EXERCISE INSTRUCTIONS: Could you return all of the data exactly as given?

[Start of Attachment]

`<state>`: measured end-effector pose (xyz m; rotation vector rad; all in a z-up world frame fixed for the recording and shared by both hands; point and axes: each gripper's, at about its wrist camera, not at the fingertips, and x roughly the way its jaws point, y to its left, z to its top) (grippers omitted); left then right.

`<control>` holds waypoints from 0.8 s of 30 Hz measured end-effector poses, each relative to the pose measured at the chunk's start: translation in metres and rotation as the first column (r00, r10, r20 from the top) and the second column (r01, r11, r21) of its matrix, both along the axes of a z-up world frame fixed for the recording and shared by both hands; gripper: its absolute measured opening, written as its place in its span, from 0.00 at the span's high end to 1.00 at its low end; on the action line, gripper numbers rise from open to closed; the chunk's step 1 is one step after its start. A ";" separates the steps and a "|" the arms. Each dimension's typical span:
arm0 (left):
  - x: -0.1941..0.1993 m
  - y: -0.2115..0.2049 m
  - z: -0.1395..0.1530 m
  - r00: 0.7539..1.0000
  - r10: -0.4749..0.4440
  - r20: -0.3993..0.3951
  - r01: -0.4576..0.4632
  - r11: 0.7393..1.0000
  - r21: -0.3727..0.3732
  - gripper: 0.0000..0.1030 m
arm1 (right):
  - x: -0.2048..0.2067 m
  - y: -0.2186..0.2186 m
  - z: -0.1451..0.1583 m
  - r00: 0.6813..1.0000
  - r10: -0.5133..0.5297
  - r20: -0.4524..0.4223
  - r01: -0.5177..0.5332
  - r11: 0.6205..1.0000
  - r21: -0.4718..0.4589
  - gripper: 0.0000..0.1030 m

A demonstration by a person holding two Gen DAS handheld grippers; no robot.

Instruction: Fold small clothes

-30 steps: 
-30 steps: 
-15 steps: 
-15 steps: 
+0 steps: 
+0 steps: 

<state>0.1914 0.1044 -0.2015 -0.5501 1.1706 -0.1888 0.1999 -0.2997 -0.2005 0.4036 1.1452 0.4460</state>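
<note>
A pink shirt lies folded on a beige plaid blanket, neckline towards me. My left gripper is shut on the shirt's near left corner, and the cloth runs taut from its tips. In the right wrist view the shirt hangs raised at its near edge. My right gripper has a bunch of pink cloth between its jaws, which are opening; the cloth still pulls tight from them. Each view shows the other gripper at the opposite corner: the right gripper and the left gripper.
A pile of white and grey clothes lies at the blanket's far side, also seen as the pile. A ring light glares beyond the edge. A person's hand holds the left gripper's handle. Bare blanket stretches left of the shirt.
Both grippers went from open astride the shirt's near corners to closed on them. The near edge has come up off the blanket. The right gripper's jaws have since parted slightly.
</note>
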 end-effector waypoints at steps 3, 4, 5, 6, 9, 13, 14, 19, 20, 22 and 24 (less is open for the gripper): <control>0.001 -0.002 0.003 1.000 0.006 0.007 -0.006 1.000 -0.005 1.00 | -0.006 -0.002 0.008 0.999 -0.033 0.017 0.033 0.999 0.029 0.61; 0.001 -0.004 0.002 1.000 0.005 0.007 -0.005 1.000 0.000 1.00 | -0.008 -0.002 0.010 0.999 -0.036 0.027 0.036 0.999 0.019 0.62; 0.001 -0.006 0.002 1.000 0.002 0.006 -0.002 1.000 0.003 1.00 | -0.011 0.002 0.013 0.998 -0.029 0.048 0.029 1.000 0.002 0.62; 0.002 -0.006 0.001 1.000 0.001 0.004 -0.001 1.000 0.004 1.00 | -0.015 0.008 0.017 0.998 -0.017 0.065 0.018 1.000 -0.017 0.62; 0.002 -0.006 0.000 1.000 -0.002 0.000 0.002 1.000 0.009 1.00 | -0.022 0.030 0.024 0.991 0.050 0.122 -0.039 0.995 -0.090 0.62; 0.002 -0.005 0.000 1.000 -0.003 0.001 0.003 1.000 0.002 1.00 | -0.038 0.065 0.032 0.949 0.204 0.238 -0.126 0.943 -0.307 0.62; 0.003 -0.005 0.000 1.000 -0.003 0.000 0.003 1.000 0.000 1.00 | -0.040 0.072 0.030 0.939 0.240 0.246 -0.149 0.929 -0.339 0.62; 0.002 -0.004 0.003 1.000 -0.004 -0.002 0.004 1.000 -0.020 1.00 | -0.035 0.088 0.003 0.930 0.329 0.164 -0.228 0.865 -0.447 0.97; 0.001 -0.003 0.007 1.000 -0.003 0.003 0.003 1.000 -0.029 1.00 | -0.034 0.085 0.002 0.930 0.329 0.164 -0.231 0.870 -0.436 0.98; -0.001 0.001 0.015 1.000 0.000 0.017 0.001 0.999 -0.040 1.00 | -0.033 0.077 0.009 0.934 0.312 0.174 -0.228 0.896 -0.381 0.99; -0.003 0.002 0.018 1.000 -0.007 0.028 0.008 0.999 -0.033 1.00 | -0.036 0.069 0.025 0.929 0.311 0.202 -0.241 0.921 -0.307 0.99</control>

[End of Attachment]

TASK ANSWER:
`<state>`: measured end-effector pose (xyz m; rotation vector rad; all in a z-up world frame fixed for the recording and shared by both hands; point and axes: each gripper's, at about its wrist camera, not at the fingertips, and x roughly the way its jaws point, y to its left, z to its top) (grippers omitted); left then right.

`<control>` holds waypoints from 0.8 s of 30 Hz measured end-effector poses, each relative to the pose measured at the chunk's start: translation in metres and rotation as the first column (r00, r10, r20 from the top) and the second column (r01, r11, r21) of its matrix, both along the axes of a z-up world frame fixed for the recording and shared by both hands; gripper: its absolute measured opening, written as its place in its span, from 0.00 at the span's high end to 1.00 at its low end; on the action line, gripper numbers rise from open to closed; the chunk's step 1 is one step after its start. A ";" separates the steps and a "|" the arms. Each dimension's typical span:
arm0 (left):
  - x: -0.1941..0.1993 m
  - y: -0.2115..0.2049 m
  - z: -0.1395..0.1530 m
  - r00: 0.7539..1.0000
  - r10: -0.4749..0.4440
  - r20: -0.3993..0.3951
  - r01: -0.4576..0.4632
  - r11: 0.7393..1.0000
  - r21: -0.3727..0.3732
  - gripper: 0.0000..0.1030 m
arm1 (right):
  - x: -0.2048..0.2067 m
  - y: -0.2186..0.2186 m
  - z: -0.1451..0.1583 m
  - r00: 0.6813..1.0000
  - r10: -0.5133..0.5297
  - r20: -0.4524..0.4223
  - r01: -0.5177..0.5332
  - r11: 0.6205..1.0000
  - r21: -0.4718..0.4589
  - gripper: 0.0000..0.1030 m

A demonstration by a person holding two Gen DAS handheld grippers; no robot.

Instruction: Fold small clothes

-30 steps: 
-30 steps: 
-15 steps: 
-15 steps: 
+0 steps: 
+0 steps: 

<state>0.1914 0.1044 -0.2015 -0.5501 1.1706 -0.1888 0.1999 -0.2997 -0.2005 0.4036 1.1452 0.4460</state>
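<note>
A pink shirt lies folded on a beige plaid blanket, neckline towards me. My left gripper is shut on the shirt's near left corner, and the cloth runs taut from its tips. In the right wrist view the shirt hangs raised at its near edge. My right gripper has a bunch of pink cloth between its jaws, which are opening; the cloth still pulls tight from them. Each view shows the other gripper at the opposite corner: the right gripper and the left gripper.
A pile of white and grey clothes lies at the blanket's far side, also seen as the pile. A ring light glares beyond the edge. A person's hand holds the left gripper's handle. Bare blanket stretches left of the shirt.
Both grippers went from open astride the shirt's near corners to closed on them. The near edge has come up off the blanket. The right gripper's jaws have since parted slightly.
</note>
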 end-effector waypoints at steps 3, 4, 5, 6, 9, 13, 14, 19, 20, 22 and 24 (less is open for the gripper): <control>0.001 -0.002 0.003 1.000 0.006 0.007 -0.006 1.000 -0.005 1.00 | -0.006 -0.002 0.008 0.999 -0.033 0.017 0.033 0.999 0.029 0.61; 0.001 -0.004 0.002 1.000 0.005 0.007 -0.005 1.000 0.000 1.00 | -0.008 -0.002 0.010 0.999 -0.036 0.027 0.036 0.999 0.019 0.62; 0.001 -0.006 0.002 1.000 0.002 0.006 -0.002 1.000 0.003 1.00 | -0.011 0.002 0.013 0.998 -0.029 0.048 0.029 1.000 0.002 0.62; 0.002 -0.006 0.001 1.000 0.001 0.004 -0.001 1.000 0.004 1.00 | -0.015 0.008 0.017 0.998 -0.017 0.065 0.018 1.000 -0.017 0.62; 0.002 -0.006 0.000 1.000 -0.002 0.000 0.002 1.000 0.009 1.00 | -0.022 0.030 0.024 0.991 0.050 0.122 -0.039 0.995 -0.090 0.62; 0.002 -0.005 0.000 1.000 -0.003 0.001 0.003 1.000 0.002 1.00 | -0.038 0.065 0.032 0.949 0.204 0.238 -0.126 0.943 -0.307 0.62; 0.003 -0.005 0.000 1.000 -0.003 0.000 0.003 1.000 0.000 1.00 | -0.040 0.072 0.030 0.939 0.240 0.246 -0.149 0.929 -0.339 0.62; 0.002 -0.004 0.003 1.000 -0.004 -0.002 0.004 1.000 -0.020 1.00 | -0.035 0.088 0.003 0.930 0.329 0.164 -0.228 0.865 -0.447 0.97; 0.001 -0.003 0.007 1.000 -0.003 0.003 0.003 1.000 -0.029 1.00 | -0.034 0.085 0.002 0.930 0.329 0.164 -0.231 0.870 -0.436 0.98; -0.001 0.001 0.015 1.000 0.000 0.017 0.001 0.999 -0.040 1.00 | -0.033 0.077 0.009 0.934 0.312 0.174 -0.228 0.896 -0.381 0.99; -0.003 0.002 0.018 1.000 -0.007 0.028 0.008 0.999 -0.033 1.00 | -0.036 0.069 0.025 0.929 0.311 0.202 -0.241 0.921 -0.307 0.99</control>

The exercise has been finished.